Candidatíssimo ao título da Copa Paulo Sant'Ana, o Cruzeiro-RS poderia ter um time ainda mais forte do que esse, dono da melhor campanha da primeira fase e agora semifinalista, diante do São José. Em seu grupo, treina há mais de dois meses o lateral Anderson Pico. Por um trâmite burocrático, não conseguiu ser inscrito na competição. Mas está, para usar suas palavras, "99% certo" para reforçar o time no Gauchão do ano que vem.
É um recomeço de carreira 10 anos depois de surpreender o Rio Grande do Sul, quando ganhou suas primeiras chances no time titular do Grêmio. Depois de suas primeiras exibições, era dado como futuro convocado da Seleção com iminência para virar um milionário de times grandes europeus. Destro, tinha facilidade para bater na bola também com a perna esquerda. Mas de seu pé bom saíam cruzamentos "com efeito procurante" que consagraram atacantes. Além disso, foi um dos precursores de uma moda atual: cobrar lateral direto para a área.
Nada disso se confirmou. Porque mais do que o talento, a força e a surpreendente velocidade, o que mais chamava a atenção em Anderson Pico era a forma física. Ele sempre pareceu acima do peso.
— As pessoas ouvem falar no Anderson Pico e já saem perguntando: "ele tá gordo?". Não estou. O peso nunca foi meu problema. Tem vários jogadores que estão acima e pouca gente fala. Mas isso sempre recaiu sobre mim — diz o lateral, agora com 28 anos, de volta ao Brasil após uma experiência frustrante na Europa.
Aliás, o Dnipro, da Ucrânia, seu último time, é uma ilustração perfeita de sua carreira. Mas, antes, é melhor contar como ele foi parar — e saiu de lá
Após surgir como uma solução de luxo para as baixas de Bruno Telles e Lúcio, em 2007, sob comando de Mano Menezes, Pico teve contrato renovado com o Grêmio. Deslumbrou-se. A titularidade, a fama e o dinheiro lhe deram uma vida que não conhecia. Saiu mais do que podia, dormiu menos do que deveria e, definitivamente, comeu mais do que lhe convinha.

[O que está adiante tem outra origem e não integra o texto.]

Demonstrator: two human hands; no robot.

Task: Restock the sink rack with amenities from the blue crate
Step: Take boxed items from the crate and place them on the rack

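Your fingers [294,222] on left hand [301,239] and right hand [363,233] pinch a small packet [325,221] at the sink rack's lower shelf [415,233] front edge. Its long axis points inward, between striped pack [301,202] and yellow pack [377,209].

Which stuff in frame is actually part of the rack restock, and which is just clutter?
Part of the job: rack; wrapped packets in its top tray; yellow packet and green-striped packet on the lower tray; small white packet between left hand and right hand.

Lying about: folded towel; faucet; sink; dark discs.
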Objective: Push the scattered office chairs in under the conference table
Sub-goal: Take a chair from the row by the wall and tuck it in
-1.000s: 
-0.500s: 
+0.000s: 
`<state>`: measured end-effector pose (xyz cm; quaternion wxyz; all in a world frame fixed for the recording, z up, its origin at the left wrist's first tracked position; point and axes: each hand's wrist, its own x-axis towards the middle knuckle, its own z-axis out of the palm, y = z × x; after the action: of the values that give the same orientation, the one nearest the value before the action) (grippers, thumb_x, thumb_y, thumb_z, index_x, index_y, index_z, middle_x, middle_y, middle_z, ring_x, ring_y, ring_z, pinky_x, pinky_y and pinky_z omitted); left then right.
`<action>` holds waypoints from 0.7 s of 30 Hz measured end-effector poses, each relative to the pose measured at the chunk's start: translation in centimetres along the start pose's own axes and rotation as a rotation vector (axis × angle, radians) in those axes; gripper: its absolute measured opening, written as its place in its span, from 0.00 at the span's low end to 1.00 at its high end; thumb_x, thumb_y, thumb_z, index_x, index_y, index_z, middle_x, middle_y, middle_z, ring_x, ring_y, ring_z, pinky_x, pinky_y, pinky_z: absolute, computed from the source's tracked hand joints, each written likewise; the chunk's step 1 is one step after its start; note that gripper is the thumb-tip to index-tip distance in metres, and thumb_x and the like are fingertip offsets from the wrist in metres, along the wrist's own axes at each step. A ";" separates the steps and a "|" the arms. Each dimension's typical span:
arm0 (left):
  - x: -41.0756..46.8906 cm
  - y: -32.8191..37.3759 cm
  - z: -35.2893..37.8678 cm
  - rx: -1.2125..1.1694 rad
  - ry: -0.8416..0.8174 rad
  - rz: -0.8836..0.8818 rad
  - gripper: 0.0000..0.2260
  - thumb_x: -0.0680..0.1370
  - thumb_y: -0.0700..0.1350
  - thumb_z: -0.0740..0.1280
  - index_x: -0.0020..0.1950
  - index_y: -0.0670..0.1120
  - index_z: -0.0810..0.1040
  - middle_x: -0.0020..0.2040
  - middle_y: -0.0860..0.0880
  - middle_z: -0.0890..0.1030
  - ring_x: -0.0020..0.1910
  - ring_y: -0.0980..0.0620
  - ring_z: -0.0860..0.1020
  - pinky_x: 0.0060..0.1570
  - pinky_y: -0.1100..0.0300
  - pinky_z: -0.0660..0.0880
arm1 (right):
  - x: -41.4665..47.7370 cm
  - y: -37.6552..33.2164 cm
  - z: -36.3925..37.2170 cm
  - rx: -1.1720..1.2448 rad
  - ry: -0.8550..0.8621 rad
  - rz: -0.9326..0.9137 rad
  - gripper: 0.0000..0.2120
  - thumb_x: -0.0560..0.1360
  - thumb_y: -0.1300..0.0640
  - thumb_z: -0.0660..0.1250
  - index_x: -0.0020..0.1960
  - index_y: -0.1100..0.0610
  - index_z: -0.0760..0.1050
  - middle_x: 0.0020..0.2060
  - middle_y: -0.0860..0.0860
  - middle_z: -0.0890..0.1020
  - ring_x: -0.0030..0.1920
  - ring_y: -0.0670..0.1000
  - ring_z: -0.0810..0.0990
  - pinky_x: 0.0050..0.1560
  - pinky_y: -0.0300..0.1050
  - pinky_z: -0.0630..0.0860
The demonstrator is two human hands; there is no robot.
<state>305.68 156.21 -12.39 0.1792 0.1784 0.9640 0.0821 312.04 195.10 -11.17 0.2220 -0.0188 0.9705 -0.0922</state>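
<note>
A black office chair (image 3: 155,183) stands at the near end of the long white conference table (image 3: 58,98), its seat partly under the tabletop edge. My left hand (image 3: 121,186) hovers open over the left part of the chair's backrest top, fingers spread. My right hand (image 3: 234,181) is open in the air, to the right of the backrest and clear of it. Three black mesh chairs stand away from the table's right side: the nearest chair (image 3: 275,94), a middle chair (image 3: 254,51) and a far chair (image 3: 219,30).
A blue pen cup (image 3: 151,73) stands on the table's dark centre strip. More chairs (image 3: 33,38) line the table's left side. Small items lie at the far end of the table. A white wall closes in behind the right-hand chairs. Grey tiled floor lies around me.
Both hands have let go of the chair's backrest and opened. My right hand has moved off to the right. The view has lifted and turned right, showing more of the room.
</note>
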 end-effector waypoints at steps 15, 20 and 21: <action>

Na pré-temporada de 2008, chegou quase 10 quilos acima do peso. Conseguiu emagrecer. Em uma forma mais adequada, conseguiu ser aproveitado primeiro por Vágner Mancini e depois por Celso Roth. Perdeu espaço ao longo do ano. Apresentou-se novamente fora de forma em 2009 e foi parar no Figueirense. Começou como titular, ganhou espaço e no meio do ano, uma desavença com Roberto Fernandes, acabou separado do grupo.
No ano seguinte, seu destino foi o Santo Ângelo. De lá, encaminhou-se ao Brasiliense. Pouco tempo depois, afastado, acertou-se com o Juventude. Após a Serra, jogou no São José, em Porto Alegre.
Quando não se esperava mais que voltasse à Série A, Vanderlei Luxemburgo deu-lhe nova chance no Grêmio, em 2012. Aproveitou aquele Brasileirão, mas no ano seguinte, novamente não estava em boa forma física. Esgotou a paciência dos tricolores.
Passou pela Chapecoense e voltou ao Rio Grande do Sul. Pelo Novo Hamburgo, conseguiu mais uma reviravolta e chamou a atenção do Flamengo, novamente com Luxemburgo. Como sempre, começou bem, mas aos poucos foi perdendo espaço.
Então surgiu a chance de realizar um sonho. Ir para a Europa foi possível graças a uma proposta do Dnipro. Na Ucrânia, fez golaço de falta, ganhou espaço. E — bem, a essa altura vocês já entenderam — não deu sequência.
Voltou ao Brasil, foi especulado em alguns clubes (até no Inter) mas não acertou com nenhum.
Tomou uma decisão radical. Não trabalha mais com empresários. Tudo passa por ele e por um advogado. Acha que ouviu gente demais e "nem todo mundo queria o melhor para ele".
Talvez seja um dos motivos para treinar em Cachoeirinha. Mas apesar de uma aparente diminuição na carreira de quem esperava jogar na Seleção ou brilhar na Europa, vê no Gauchão de 2018 uma nova chance para retomar sua história no futebol:
— No São José, apareci e voltei para o Grêmio. Do Novo Hamburgo consegui ir para o Flamengo. Quem sabe o Cruzeiro não me abre mais portas?